Le député provincial, élu de la circonscription électorale de Walikale, Prince Kihangi Kyamwami dennonce la violation des règles régissant le métier du Journaliste par la presse attachée au cabinet du Gouverneur de province du Nord-Kivu.
C’est ce qu’a fait savoir cet élu dans une lettre adressée au Gouverneur de province avec Copie réservée à la corporation des journalistes du Nord-Kivu (UNPC) et au ministère provincial en charge de la communication.
Dans cette lettre Kihangi regrette et dennonce ce comportement qu’il qualifie de ” malveillant, répréhensible et contraire à la déontologie journalistique” posé Par la presse attachée au cabinet du Gouverneur.
Il en appelle à une sanction exemplaire à l’endroit des responsables de ces actes.

“Ce comportement du reste punissable ne doit pas demeurer impunie , une sanction exemplaire mérite d’être prise contre les responsables dudit acte pour servir d’exemple et empecher que ces journalistes attachés de presse se servent de leur position au cabinet du gouverneur pour servir leurs intérêts privés qui eternissent l’image de la presse congolaise en général” précise Kihangi.

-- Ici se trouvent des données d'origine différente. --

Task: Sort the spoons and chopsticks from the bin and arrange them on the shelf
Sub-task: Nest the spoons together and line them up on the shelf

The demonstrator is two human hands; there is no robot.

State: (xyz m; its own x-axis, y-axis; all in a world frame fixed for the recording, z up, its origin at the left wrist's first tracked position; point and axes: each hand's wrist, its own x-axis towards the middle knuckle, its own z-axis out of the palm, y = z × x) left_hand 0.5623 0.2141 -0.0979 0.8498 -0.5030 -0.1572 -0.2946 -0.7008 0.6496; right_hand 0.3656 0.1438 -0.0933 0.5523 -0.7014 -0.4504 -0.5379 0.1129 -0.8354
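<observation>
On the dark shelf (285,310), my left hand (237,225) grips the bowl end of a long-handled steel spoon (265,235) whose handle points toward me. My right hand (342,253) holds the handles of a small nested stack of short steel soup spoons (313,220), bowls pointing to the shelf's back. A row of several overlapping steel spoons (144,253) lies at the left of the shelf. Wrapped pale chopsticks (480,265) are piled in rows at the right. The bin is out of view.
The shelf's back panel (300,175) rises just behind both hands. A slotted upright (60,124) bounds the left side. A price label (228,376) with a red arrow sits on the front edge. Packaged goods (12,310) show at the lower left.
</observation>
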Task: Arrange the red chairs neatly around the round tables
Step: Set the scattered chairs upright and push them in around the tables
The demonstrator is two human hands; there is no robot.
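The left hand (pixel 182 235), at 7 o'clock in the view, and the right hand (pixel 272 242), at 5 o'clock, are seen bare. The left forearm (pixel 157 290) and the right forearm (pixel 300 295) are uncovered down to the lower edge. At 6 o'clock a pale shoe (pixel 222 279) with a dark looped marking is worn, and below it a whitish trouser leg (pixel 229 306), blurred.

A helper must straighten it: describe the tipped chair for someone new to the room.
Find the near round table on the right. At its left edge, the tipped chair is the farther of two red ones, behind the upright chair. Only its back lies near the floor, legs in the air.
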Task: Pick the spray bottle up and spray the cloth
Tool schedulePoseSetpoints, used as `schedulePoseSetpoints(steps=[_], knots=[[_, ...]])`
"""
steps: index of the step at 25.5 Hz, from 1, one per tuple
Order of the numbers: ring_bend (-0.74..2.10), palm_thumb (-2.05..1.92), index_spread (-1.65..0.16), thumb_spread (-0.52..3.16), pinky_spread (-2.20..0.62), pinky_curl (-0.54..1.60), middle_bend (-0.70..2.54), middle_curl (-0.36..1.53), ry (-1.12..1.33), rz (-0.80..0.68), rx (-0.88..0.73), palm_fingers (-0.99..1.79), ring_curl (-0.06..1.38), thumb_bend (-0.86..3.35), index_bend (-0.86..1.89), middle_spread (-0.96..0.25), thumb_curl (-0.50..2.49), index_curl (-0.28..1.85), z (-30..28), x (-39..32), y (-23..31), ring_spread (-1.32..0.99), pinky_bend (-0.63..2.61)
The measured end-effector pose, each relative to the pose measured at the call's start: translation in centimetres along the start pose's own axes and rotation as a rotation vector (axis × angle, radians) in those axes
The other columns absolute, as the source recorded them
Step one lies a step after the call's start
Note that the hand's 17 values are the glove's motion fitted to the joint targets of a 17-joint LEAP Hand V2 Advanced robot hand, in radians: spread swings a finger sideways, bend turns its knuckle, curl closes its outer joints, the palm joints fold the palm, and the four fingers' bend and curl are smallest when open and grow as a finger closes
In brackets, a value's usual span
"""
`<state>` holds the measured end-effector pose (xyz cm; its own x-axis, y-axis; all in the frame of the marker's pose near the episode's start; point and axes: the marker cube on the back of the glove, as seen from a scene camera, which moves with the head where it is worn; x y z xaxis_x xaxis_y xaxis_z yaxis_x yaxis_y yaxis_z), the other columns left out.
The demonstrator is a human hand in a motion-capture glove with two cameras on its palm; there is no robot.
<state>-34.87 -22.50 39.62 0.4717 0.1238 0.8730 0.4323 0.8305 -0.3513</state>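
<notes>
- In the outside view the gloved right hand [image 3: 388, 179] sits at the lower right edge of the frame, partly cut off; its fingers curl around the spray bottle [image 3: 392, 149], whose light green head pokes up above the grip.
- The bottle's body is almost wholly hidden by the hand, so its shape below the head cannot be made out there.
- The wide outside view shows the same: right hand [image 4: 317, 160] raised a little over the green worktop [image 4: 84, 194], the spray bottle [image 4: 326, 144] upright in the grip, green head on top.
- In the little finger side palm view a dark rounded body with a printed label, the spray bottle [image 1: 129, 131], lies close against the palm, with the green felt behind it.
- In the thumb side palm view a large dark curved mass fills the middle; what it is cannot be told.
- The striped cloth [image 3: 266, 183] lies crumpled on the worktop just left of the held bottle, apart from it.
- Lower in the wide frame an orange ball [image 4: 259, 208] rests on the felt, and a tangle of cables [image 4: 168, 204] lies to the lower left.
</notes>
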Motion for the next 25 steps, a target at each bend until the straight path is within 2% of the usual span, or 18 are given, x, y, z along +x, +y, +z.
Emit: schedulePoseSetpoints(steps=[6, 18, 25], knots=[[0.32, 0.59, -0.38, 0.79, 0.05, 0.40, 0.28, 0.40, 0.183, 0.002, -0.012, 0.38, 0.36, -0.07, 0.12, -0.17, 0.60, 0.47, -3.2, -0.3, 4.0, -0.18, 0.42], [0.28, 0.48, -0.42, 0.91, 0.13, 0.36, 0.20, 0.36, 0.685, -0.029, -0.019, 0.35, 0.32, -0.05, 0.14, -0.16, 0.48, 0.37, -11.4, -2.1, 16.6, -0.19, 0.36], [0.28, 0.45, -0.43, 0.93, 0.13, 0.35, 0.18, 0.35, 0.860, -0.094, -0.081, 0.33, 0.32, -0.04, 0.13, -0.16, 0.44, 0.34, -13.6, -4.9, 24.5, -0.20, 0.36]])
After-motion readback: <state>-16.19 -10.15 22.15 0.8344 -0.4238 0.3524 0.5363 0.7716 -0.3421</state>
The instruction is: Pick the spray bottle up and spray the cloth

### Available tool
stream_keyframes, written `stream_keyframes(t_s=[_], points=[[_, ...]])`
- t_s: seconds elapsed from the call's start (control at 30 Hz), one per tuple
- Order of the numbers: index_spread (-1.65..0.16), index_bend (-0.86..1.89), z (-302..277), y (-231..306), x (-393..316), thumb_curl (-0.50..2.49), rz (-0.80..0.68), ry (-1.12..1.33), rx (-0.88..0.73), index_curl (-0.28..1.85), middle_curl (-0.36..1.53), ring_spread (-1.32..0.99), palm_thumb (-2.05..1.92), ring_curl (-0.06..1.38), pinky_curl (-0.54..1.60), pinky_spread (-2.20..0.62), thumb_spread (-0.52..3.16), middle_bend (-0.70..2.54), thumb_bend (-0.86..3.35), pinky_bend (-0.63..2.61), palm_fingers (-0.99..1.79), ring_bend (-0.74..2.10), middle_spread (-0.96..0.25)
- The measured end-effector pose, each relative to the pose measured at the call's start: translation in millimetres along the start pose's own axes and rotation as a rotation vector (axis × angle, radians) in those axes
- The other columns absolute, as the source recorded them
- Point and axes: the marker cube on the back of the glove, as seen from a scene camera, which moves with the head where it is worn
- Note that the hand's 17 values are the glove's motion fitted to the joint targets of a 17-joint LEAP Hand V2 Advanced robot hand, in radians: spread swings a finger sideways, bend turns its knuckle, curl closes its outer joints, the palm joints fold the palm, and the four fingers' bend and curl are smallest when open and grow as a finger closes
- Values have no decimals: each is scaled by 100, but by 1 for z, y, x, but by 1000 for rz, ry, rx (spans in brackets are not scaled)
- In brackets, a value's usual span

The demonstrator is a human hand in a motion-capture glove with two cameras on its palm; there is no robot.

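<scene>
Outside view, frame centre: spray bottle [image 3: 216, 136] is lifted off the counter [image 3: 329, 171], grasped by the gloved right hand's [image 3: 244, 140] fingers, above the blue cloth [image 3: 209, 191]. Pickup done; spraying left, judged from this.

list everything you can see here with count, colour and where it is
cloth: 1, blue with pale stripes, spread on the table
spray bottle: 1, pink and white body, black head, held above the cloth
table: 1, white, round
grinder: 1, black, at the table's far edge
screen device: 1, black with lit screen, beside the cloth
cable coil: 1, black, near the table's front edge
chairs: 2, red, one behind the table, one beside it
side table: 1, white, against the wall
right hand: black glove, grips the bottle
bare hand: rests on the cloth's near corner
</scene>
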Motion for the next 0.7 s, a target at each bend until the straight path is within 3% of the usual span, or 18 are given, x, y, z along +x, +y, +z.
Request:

Il ajoute qu’au cours d’une audience des notabilités de Walikale organisé le 12 juillet 2019, ces journalistes ont utilisés les mêmes images pour expliquer et soutenir un autre événement qui n’avait pas des liens avec la dite audience.

” Ils ont malignement développé un nouveau commentaire qu’ils ont collés à ces anciennes images et qu’ils ont adapter au nouveau contexte en lien avec la composition de la nouvelle équipe Gouvernementale de la province du Nord-Kivu, par cet acte contraire à leur déontologie ces journalistes ont entretenus une confusion et susciter des tensions difficilement gérable au sein de la communauté de Walikale pour des intérêts inavoués ces journalistes ont porté atteinte à mon honorabilité vis à vis de mes lecteurs” précise le document.

Ces images devenues une marchandise non périssable de ces journalistes mal intentionnés, Kihangi en appel à la réparation des préjudices causés jusqu’à la prise des mesures conséquente à l’égard de ces journalistes.